A Hijab Stylist Is Bringing Back the Glory of An Ancient Textile
by Joean “Iman” Montayre
Perhaps, one of the most significant discoveries launching Philippine Modest Fashion through Modest Fashion Manila’s 1st Philippine International Virtual Modest Fashion Show is the discovery of the first professional hijab stylist and designer in the country –Princess Jehanne Mangondato- Dimaporo.
“Sukip is my main material for my designs. SUKIP means “to insert pattern” or to “insert design” which is a product of Maranao local weavers. The maranao weavers used BONIL THREAD for the sukip. For some people sukip is commonly known as LANGKIT. The SUKIP is commonly attached or used to design gowns or suit for maranao males. Sometimes they used this as an ID lace or earrings. “
The rise of garment imports that supply the fashion market in the Philippines has put this ancient art at risk of extinction. A lot of the younger generation are not even aware of their own heritage which has its roots tied to their ancestral majesties. In fact, when Jehanne went to the local weavers to buy sukip from a local artisan in Marawi, the latter was teary-eyed because the young generations barely look for it.
Apart from disinterest in the fashion of the older generation, another peril is the fabric itself. Sukip is a hardy and thick woven fabric which makes it hard to manipulate to fit in today’s silhouettes. As styles and trends evolve, many local dressmakers find little to no way to utilize the fabric. However, Princess Jehanne, with her magical hands and creative ingenuity, took command of the fabric and transform it into a wearable contemporary piece of clothing.

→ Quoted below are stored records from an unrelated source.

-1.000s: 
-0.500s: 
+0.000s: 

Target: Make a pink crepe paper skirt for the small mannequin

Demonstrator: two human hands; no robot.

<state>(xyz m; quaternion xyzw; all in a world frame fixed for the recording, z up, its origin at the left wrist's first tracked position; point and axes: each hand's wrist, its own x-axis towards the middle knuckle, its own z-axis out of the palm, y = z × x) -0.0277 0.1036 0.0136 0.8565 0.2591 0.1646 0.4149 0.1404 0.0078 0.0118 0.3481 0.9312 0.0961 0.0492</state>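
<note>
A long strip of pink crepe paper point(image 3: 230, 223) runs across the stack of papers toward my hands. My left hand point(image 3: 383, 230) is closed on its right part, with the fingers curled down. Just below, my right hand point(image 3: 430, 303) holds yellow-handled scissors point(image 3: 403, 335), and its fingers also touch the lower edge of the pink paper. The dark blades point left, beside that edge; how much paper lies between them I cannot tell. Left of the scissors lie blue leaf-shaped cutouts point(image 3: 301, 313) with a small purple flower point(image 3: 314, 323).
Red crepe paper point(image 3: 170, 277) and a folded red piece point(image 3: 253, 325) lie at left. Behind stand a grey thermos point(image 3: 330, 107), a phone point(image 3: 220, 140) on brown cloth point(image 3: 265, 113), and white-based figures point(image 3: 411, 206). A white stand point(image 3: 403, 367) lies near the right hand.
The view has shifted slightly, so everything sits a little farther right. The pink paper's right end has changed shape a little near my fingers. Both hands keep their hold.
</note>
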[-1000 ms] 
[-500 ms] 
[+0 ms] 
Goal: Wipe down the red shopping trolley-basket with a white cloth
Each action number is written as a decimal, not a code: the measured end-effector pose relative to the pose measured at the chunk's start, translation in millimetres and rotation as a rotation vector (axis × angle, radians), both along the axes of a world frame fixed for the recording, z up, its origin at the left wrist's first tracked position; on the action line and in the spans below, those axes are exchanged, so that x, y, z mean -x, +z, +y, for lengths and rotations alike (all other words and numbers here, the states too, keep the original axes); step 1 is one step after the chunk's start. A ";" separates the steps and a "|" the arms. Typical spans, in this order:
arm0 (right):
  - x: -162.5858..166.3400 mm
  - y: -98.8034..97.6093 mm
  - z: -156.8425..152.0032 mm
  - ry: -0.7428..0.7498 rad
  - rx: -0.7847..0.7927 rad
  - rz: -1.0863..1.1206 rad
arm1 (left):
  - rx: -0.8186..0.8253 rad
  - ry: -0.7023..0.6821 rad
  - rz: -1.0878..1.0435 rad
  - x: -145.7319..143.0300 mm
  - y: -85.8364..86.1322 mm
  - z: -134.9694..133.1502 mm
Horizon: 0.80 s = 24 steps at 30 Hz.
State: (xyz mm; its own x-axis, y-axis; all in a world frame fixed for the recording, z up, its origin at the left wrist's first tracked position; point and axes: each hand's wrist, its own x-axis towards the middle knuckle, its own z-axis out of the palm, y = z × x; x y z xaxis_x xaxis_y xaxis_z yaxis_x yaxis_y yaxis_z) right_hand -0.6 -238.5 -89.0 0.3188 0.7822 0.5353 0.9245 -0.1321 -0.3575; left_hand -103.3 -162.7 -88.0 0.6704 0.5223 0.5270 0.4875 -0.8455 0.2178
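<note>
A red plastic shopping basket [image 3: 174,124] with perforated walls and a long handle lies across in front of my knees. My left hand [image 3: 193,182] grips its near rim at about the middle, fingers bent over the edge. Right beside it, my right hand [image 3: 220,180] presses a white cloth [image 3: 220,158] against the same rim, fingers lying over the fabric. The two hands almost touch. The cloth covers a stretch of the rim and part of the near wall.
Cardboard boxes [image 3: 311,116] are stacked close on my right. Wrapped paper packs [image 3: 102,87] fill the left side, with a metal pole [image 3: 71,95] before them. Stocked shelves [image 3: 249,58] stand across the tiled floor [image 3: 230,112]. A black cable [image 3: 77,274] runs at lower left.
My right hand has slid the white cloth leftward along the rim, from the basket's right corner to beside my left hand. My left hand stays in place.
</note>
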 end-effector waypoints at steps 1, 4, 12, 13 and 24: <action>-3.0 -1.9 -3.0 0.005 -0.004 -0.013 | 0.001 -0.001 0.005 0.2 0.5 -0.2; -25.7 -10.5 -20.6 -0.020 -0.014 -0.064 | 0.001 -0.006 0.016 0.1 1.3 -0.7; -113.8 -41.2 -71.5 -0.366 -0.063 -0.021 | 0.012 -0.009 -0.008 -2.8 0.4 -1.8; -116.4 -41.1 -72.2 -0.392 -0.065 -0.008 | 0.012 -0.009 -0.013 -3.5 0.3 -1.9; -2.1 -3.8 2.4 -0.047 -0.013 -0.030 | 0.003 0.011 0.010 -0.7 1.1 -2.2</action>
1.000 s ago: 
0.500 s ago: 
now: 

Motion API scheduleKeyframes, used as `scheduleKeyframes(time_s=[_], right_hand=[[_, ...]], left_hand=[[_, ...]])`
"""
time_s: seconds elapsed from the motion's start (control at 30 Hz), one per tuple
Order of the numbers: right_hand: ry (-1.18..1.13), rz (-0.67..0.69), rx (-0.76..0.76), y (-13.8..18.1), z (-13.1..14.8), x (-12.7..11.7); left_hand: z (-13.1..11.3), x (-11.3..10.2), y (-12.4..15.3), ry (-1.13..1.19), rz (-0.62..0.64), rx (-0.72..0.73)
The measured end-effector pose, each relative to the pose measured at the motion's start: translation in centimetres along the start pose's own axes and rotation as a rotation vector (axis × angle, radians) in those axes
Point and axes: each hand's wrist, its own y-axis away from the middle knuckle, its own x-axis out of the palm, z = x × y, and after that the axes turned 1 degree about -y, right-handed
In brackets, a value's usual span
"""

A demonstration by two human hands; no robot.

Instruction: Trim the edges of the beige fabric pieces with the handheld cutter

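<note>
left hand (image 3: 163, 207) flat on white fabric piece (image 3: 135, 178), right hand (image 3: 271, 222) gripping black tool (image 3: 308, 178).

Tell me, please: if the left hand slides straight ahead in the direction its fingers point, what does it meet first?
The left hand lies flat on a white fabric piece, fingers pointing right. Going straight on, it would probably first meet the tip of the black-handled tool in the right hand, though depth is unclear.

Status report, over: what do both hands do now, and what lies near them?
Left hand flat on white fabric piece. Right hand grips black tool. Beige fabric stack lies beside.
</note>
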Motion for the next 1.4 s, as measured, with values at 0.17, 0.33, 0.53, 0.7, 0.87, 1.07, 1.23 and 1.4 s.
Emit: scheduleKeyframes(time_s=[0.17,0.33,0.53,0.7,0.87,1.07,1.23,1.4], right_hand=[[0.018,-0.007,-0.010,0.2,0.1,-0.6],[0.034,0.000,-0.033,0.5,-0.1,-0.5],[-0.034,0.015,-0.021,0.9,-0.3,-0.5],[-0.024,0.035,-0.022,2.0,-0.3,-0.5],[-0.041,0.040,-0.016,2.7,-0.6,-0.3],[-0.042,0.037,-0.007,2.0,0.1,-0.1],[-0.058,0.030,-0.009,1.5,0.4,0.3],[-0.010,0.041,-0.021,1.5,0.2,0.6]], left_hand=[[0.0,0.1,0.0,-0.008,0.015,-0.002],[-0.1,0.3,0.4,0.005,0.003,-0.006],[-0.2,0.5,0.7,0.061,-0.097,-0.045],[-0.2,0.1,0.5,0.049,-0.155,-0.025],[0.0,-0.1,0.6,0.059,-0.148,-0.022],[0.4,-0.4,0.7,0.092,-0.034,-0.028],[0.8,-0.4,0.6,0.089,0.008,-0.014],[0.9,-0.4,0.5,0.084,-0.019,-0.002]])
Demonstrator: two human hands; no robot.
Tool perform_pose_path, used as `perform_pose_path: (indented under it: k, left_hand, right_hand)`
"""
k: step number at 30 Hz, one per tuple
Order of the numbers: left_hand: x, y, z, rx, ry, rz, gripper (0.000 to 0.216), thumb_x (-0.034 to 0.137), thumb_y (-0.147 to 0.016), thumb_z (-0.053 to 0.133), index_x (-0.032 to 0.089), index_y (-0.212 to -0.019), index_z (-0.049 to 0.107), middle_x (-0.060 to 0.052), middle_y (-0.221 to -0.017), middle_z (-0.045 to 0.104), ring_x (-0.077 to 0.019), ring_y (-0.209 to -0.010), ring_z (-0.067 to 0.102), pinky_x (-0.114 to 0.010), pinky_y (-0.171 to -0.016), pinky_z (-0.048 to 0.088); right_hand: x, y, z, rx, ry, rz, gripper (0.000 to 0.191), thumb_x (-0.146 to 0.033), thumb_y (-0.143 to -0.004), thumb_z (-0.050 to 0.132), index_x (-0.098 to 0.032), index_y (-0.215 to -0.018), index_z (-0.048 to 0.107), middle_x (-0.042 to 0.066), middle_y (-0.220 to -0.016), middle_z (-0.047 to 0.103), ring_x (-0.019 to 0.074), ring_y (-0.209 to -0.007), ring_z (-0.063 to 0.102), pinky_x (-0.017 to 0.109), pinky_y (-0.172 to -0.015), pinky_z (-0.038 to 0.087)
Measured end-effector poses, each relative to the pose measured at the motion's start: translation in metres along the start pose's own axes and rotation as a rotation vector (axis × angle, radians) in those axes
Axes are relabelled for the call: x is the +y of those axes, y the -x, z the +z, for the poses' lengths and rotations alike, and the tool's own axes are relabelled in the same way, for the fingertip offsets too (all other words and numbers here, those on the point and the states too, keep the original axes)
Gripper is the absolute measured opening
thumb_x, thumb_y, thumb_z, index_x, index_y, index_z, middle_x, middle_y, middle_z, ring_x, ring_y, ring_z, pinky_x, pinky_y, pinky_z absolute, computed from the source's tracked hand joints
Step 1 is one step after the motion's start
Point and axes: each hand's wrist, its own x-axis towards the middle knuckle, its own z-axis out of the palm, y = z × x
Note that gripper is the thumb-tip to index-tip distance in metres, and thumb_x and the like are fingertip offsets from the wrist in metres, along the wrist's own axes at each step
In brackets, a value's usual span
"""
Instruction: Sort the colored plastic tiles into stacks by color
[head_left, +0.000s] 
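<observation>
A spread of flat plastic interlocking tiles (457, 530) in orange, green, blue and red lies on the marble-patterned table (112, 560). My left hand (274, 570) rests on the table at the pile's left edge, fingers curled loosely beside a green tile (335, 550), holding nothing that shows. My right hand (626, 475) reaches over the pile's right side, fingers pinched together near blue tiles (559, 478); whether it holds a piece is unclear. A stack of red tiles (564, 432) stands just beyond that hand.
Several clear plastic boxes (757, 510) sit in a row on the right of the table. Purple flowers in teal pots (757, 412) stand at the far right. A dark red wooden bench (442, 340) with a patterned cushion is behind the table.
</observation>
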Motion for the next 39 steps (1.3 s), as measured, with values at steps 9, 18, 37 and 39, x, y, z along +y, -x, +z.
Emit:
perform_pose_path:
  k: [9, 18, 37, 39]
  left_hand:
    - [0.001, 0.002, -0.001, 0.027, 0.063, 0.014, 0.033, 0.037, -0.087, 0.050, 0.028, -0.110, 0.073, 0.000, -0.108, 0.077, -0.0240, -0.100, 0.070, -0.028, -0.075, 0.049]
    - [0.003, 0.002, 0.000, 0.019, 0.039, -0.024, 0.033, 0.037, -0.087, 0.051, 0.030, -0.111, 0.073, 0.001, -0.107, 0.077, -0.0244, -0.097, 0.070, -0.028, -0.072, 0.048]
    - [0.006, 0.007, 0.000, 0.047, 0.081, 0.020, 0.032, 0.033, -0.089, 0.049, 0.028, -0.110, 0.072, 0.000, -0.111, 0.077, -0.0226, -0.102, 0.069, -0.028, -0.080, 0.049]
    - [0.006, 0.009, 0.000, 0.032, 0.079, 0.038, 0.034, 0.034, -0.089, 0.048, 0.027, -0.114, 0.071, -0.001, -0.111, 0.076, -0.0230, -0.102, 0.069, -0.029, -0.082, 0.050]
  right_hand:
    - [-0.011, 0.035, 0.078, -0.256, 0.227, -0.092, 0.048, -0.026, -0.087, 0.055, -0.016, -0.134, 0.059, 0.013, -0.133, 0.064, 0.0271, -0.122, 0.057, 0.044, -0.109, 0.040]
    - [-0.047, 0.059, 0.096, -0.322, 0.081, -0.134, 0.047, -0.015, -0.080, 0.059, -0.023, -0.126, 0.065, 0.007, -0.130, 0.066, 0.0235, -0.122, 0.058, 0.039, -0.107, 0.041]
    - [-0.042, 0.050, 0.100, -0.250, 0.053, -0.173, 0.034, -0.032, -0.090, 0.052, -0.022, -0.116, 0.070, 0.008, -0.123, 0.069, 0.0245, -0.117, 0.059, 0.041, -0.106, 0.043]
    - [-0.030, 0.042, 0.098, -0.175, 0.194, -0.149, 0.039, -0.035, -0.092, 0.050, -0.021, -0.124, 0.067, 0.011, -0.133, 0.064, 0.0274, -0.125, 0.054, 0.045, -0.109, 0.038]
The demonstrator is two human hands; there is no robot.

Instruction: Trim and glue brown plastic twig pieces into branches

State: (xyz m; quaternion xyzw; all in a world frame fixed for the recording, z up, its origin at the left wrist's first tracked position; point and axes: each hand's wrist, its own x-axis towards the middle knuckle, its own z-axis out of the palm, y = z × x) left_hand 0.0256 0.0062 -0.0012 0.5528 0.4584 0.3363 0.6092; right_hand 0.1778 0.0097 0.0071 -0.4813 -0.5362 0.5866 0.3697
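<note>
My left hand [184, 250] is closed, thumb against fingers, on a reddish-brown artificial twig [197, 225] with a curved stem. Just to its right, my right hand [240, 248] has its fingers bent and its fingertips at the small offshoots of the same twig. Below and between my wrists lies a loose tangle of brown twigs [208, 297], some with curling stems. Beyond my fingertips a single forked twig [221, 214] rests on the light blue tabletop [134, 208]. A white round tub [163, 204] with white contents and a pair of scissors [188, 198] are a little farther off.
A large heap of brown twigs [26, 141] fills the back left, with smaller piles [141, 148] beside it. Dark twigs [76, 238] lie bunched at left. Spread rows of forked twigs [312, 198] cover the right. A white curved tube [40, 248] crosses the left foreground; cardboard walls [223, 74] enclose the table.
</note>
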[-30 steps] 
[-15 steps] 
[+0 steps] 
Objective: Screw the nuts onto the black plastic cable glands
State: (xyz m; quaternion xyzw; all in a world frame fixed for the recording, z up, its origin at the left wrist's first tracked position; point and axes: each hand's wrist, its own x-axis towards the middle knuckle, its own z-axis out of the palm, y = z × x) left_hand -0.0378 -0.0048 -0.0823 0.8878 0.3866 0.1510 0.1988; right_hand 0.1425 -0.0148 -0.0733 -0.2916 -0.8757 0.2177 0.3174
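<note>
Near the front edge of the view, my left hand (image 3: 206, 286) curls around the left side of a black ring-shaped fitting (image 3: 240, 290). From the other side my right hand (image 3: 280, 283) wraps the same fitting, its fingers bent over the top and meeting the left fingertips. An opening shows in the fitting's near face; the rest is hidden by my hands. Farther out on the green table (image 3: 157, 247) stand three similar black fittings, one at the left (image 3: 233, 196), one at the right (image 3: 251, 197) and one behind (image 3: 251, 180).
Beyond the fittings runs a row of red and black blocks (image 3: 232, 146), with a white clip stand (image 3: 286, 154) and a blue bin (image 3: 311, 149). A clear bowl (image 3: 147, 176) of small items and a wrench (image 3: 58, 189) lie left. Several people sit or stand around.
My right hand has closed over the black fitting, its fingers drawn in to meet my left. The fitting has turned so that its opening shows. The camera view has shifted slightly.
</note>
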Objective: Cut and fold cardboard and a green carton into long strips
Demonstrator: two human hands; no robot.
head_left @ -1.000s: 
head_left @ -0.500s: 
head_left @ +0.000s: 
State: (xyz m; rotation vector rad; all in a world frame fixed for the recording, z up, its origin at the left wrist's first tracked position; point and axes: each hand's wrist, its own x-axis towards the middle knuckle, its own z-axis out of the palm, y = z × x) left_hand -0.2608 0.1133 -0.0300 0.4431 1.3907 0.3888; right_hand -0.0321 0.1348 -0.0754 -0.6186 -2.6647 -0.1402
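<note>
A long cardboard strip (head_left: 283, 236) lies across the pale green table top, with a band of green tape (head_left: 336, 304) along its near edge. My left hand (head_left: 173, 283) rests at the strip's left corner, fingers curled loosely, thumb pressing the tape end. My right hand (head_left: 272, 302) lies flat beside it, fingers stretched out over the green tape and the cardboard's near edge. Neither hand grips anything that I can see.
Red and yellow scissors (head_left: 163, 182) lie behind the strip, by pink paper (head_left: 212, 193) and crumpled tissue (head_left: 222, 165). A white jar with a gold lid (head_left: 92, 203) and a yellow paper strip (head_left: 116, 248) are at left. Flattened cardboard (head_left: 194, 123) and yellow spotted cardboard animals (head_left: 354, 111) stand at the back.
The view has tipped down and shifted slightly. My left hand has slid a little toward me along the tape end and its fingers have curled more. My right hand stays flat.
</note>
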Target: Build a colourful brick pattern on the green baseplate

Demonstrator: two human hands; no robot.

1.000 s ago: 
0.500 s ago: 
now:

Without proper fashion training, Jehanne took a while to decide where to begin with her collection. It was her grandmother who introduced dressmaking as she would frequent visits to her home back in her childhood years. Gladly, with the help and encouragement of her parents and kin, she came up with utilizing this ancient fabric. The fabric came along with Austronesian settlers that came all the way from Formosa.
” My parents were my inspiration for my designs. Being a daughter of a diplomat I was given a chance to travel abroad and my dad will always remind me to support our local products even if we are not physically present in the Philippines. He will always tell us that by simple gestures like “buying Philippine products will help and improve our country’s economy.” My mom who is born and raised in Marawi City would always represent herself in a diplomatic party wearing a maranao gown. I remember my mom who constantly makes sure we have a maranao gown to wear in a diplomat’s party overseas. Our maranao gowns will always have a priority spot in our baggage. Weeks before our flight she will personally buy a malong or langkit or sukip from the local maranao weavers. My grandmother who is a local couturier in Marawi City will perfectly tailored our gowns and my mom will add beads intricately in our gowns to make it look stunning. Overall, it may be said that I was raised by my parents to be proud of our cultures and traditions because it is the one that determines our identity. Lastly, I thank Allah SWT for giving me a unique talent.”
Jehanne uses elements that interlace with her people’s history and culture. Every piece in her collection portrays symbolism found in every Maranao household, such as the crown (see photos above). In the past, Maranao chiefs and royal families wear these types of crowns as a symbol of nobility.
Then there is the brooch which is almost a Maranao fashion staple. Jehanne employed the fabric geometrically folded and manipulated to form a beautiful array of colors and patterns. These pieces display a glamorous way to wear your identity anywhere, anytime! These handmade haute couture brooches are versatile and can elevate any boring outfit.
The collection is a mesmerizing mix of traditional hand-woven fabric and contemporary materials, in an array of colorful hijab showcases. Its unique flavor added a majestic feel to Princess Jehanne’s Sukip Collection; owing to the princes and princesses, the datu, and the sultans of their beautiful land.
“Being a hijab stylist I decided to use sukip as my main material and made a design that will match the scarf and let the new generation appreciate the sukip in this way I will able to help the local maranao weavers in our place. Using this material as a scarf accessory is not that easy. You need to be creative in designing the SUKIP that will perfectly fit the head and can be easily attached to the scarf.”
Whether it is a headband, fascinator, crown, or brooch, the sukip proves itself that it is woven into the fabric of the Maranao people’s narratives. The legacy will thrive as long as artists like Jehanne Mangodato-Dimaporo continue to bring into the limelight her people’s identity that evokes a sense of pride and majesty.